= Your instructions =
Please copy the listing that follows exactly, leaving out any pictures.
== Data ==
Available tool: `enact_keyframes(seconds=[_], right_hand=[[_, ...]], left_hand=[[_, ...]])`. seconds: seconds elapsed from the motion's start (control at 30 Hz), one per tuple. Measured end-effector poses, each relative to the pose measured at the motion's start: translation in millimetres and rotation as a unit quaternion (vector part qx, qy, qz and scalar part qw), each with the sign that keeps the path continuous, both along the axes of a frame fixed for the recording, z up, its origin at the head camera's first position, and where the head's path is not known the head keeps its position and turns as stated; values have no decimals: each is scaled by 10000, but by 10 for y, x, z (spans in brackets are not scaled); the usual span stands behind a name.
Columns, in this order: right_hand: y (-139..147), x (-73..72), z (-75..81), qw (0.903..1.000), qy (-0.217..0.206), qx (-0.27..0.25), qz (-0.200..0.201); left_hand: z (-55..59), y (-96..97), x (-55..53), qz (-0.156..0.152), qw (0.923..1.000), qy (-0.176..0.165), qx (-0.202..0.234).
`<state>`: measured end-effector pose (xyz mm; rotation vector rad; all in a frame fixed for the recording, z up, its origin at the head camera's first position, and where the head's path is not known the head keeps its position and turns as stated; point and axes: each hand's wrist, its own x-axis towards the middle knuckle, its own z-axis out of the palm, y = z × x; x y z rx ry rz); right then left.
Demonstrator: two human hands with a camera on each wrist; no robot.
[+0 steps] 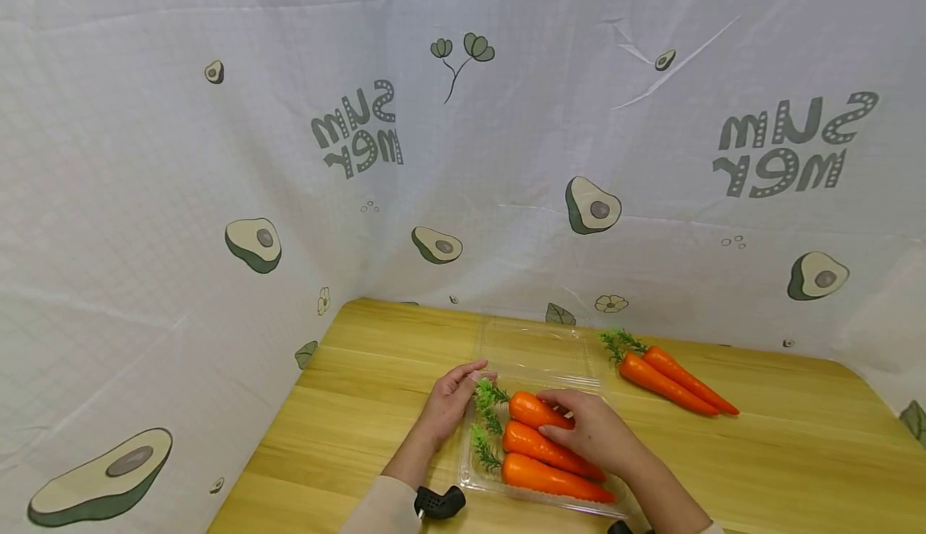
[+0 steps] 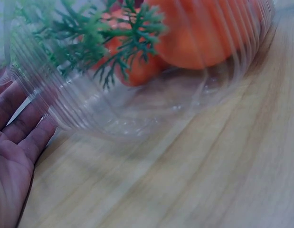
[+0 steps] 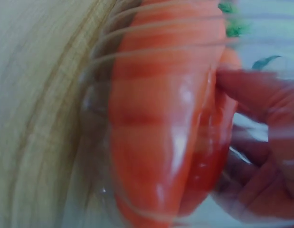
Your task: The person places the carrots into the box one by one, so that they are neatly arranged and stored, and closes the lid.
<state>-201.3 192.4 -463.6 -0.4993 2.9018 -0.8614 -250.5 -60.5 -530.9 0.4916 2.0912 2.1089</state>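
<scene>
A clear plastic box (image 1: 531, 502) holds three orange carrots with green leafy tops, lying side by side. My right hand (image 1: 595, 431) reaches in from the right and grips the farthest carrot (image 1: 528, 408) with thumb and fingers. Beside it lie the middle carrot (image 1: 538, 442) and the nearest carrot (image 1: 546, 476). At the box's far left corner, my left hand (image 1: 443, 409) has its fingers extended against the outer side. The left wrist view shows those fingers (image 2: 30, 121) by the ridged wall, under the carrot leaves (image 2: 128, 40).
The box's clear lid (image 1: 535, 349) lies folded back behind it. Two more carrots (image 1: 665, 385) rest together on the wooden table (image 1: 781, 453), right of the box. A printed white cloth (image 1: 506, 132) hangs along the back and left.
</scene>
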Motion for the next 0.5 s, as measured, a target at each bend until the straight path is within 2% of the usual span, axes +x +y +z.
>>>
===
= Solution to this task =
Available tool: `enact_keyframes(seconds=[_], right_hand=[[_, ...]], left_hand=[[_, ...]])`. seconds: seconds elapsed from the motion's start (control at 30 Hz), one per tuple. Measured end-effector poses, each relative to the pose measured at the motion's start: translation in millimetres and rotation as a unit quaternion (vector part qx, qy, qz and scalar part qw), each with the sign that keeps the path continuous, both along the axes of a frame fixed for the recording, z up, its origin at the head camera's first position, and where the head's path is not known the head keeps its position and turns as stated; values have no decimals: each is scaled by 10000, but by 10 for y, x, z (spans in brackets are not scaled); the usual span stands behind a name.
Columns, in this order: right_hand: y (-139..147), x (-73..72), z (-75..81), qw (0.903..1.000), qy (-0.217..0.206), qx (-0.27..0.25), qz (-0.200..0.201); left_hand: z (-55..59), y (-96..97), x (-55..53), qz (-0.156..0.152), qw (0.923..1.000), qy (-0.176..0.165), qx (-0.202..0.234).
`<state>`: measured end-effector pose (xyz mm; rotation vector rad; all in a frame fixed for the recording, z up, its origin at the head camera's first position, and where the head's path is not known the head keeps its position and turns as stated; point and axes: each hand's wrist, its own x-axis towards the middle knuckle, its own z-axis out of the palm, y = z × x; x y z rx ry rz); right then left.
Demonstrator: two human hands with a camera on each wrist; no robot.
[+0 steps] 
[+0 steps] 
[+0 steps] 
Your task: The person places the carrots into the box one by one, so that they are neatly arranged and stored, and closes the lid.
<state>-201.3 192.4 -463.6 -0.4993 2.9018 -0.8614 -250.5 -60.5 -530.9 0.4916 2.0912 2.1089</state>
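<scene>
A clear plastic box (image 1: 531, 502) holds three orange carrots with green leafy tops, lying side by side. My right hand (image 1: 595, 431) reaches in from the right and grips the farthest carrot (image 1: 528, 408) with thumb and fingers. Beside it lie the middle carrot (image 1: 538, 442) and the nearest carrot (image 1: 546, 476). At the box's far left corner, my left hand (image 1: 443, 409) has its fingers extended against the outer side. The left wrist view shows those fingers (image 2: 30, 121) by the ridged wall, under the carrot leaves (image 2: 128, 40).
The box's clear lid (image 1: 535, 349) lies folded back behind it. Two more carrots (image 1: 665, 385) rest together on the wooden table (image 1: 781, 453), right of the box. A printed white cloth (image 1: 506, 132) hangs along the back and left.
</scene>
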Motion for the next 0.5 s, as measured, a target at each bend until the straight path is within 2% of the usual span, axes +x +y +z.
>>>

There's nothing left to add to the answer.